FREE online courses on Financial Management and Creating Value - Chapter 3 -
Calculating CFROI
CFROI adjusts for inflation by marking-up gross investments
made each year based on comparing the GDP deflator to changes in purchasing
power. The useful life of assets is estimated by dividing gross investments by
depreciation charges. Cash flows are determined by starting with gross cash
flows or net income and making several adjustments, such as adding back interest
expense. Assets that are not capitalized are separated out from capitalized
investments in order to properly calculate the CFROI rate (calculated similar to
Internal Rate of Return). CFROI like EVA attempts to remove accounting
distortions in arriving at cash in and cash out, such as the following:
Net Income Book Value of Assets
+ Rent Expense (Operating Leases)
+ Accumulated Depreciation
- FIFO Profits
+ Operating Leased Assets
+ Interest Expense
- Net Deferred Tax Assets
CFROI is calculated by translating the ratio of cash in to
cash out as an internal rate of return. The calculation uses the economic life
of investments and considers non-capitalized assets (such as land) as residual
values at the end of the valuation period. The following example will illustrate
these points.
Example 2 - Calculate Cash Flow Return on Investment (CFROI)
Some important points: Gross assets is the sum of non
depreciable and depreciable assets. Useful life of assets is calculated based on
the relationship of gross assets to depreciation charges. We will assume this is
15 years. At the end of 15 years, non-depreciable assets are released. Gross
cash flows are adjusted for monetary gains and (losses) as well as a non-LIFO
inventory adjustment.
Step 1: Calculate Gross Cash Flows and express this amount in
current dollars (adjusted for inflation). Non cash items such as depreciation
are added back, interest on debt is reversed out since cost of capital is
ignored, and payments on operating leased assets are reversed out since off
balance sheet assets are included in capital.
Net Income
$ 41,000
Depreciation
20,000
Interest Expense 6,000
Rental Expense 6,000
+ / - Monetary Holding Gain (Loss) (3,000)
Gross Cash Flows in Current Dollars
$ 70,000
Step 2: Calculate Gross Assets (Capital) and express this
amount in current dollars (adjusted for inflation).
Monetary Current Assets
$ 161,000
Less Non Interest Current Liabilities ( 84,000)

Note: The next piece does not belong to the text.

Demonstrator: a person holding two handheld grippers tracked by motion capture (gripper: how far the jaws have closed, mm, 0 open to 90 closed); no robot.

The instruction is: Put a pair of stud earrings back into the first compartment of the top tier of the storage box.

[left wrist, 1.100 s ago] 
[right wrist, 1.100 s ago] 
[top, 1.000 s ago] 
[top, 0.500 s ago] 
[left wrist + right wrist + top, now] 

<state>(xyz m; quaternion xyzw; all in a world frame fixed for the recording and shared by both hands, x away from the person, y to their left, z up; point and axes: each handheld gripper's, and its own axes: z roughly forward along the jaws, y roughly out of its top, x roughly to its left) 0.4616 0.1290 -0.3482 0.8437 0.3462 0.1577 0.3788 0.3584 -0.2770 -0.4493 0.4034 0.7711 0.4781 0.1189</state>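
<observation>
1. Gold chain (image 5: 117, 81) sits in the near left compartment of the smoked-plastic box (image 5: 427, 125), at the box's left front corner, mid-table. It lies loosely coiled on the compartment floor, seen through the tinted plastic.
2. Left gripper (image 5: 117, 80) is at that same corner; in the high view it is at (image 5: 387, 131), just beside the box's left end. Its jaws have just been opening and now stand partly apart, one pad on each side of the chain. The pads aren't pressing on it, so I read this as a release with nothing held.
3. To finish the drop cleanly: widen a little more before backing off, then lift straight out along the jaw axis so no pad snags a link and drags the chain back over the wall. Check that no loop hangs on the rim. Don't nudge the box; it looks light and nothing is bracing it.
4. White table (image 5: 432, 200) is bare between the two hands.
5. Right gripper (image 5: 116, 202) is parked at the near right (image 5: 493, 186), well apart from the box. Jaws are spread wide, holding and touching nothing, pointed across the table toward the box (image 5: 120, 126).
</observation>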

Net Monetary Assets 77,000
Inventories
68,000
Adjust Inventories to Current $ 49,000
Land 9,000
Adjust Land to Current $ 3,000
Non Capitalized Assets in Current $ 206,000
Gross Plant Assets 348,000
Adjust Gross Plant to Current $ 106,000
Leased Property 66,000
Capitalized Assets in Current $ 520,000
Total Gross Assets in Current $
$ 726,000
Summary: Cash Inflows are $ 70,000 per year over 15 years +
residual value of $ 206,000 for non-capitalized assets. Outflows are $ 726,000
for capital deployed (gross assets).
Step 3: Calculate CFROI like you would calculate Internal
Rate of Return; i.e. the rate where inflows ($ 70,000 & $ 206,000) equals
outflows ($ 726,000). We can use a Microsoft Excel Spreadsheet to solve for
CFROI.
Enter -726,000 in cell A1 followed by +70,000 in cells A2
through A15 and finally enter +276,000 (70,000+206,000) in cell A16. Enter the
IRR function in cell A17 as =irr(a1:a16) and Excel calculates a CFROI of 6.73%.